● **What the task asks**
Using the entries that follow, write out the line containing "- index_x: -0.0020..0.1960", the line containing "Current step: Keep", and every line between them, exactly and nothing else.

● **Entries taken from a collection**
□ □ □ □
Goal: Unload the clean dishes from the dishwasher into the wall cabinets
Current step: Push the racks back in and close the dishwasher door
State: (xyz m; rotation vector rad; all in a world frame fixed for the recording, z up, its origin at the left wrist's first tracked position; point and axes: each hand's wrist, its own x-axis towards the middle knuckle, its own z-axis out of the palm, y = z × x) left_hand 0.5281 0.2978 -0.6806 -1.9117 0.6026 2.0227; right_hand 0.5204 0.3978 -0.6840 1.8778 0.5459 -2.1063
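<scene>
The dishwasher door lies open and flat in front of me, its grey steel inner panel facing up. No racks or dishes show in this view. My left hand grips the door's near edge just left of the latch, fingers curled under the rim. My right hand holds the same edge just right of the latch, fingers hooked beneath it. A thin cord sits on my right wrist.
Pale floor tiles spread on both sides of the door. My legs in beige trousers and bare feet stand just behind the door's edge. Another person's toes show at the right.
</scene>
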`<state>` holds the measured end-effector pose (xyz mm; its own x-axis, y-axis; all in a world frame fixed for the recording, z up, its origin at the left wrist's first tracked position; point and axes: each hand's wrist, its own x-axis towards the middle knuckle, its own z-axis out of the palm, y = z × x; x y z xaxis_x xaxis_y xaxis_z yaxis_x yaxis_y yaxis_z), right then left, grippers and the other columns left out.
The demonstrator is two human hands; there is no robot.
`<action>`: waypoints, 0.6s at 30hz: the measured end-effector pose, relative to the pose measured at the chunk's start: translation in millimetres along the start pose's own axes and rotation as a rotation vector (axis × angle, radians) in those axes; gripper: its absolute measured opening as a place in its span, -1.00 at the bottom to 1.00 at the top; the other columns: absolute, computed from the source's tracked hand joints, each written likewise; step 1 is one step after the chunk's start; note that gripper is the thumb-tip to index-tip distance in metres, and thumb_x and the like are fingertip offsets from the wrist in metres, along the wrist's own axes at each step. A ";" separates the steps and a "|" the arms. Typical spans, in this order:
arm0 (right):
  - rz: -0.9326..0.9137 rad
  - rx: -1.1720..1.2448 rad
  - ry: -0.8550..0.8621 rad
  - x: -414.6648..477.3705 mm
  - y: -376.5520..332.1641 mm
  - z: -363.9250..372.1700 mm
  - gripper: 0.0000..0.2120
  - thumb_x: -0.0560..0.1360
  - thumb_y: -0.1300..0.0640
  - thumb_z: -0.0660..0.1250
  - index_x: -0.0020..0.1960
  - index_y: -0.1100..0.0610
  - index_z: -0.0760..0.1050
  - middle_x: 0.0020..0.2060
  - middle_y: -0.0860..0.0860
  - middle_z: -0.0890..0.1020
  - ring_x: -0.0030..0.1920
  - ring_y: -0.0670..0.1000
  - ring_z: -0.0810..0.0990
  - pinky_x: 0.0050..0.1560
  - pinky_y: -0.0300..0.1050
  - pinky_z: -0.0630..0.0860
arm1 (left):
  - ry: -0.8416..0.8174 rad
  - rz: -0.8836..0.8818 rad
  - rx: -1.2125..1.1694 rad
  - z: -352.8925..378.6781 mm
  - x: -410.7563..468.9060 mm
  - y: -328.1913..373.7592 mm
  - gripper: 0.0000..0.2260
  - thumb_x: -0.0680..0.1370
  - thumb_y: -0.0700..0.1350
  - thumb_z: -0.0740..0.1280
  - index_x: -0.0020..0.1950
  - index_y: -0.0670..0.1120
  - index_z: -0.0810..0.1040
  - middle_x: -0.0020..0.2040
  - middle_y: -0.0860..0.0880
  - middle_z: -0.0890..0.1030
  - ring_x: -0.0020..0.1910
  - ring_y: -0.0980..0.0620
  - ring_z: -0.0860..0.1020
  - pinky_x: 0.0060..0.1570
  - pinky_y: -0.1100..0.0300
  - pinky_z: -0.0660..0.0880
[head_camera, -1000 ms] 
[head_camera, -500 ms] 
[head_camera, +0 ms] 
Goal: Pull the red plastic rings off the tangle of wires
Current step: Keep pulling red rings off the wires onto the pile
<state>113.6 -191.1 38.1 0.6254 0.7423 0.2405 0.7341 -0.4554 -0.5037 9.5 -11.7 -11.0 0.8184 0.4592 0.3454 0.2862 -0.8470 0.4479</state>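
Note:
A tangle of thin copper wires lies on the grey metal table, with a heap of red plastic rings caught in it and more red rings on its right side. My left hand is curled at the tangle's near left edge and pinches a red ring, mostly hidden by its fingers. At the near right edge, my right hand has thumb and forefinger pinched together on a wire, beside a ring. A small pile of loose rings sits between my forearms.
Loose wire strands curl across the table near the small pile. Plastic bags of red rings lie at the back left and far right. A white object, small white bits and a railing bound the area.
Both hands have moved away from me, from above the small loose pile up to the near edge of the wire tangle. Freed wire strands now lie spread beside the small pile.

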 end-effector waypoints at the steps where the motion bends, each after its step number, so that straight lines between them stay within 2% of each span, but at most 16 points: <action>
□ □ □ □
● **Answer to the exercise**
  - index_x: -0.0020..0.1960
  - index_y: -0.1100..0.0610
  - index_z: -0.0760..0.1050
  - middle_x: 0.0020..0.2060
  - middle_y: -0.0860..0.0860
  - middle_z: -0.0890..0.1020
  - ring_x: -0.0030..0.1920
  - ring_y: -0.0670..0.1000
  - ring_z: -0.0810..0.0990
  - pinky_x: 0.0050..0.1560
  - pinky_y: -0.0300..0.1050
  - pinky_z: -0.0630..0.0860
arm1 (left):
  - ry: -0.8416..0.8174 rad
  - rz: -0.8836..0.8818 rad
  - rx: -1.2125..1.1694 rad
  - z: -352.8925..378.6781 mm
  - x: -410.7563..468.9060 mm
  - y: -328.1913..373.7592 mm
  - gripper: 0.0000..0.2260
  - thumb_x: -0.0680..0.1370
  - thumb_y: -0.0700..0.1350
  - thumb_z: -0.0740..0.1280
  - index_x: -0.0020..0.1950
  - index_y: -0.0670..0.1120
  - index_z: -0.0810..0.1040
  - middle_x: -0.0020..0.2040
  - middle_y: -0.0860..0.0880
  - middle_z: -0.0890..0.1030
  - ring_x: -0.0020..0.1910
  - ring_y: -0.0980..0.0620
  - ring_z: -0.0860..0.1020
  - pinky_x: 0.0060..0.1570
  - pinky_y: -0.1100..0.0300
  - pinky_z: -0.0660..0.0880
[head_camera, -1000 ms] 
[head_camera, -500 ms] 
[head_camera, +0 ms] 
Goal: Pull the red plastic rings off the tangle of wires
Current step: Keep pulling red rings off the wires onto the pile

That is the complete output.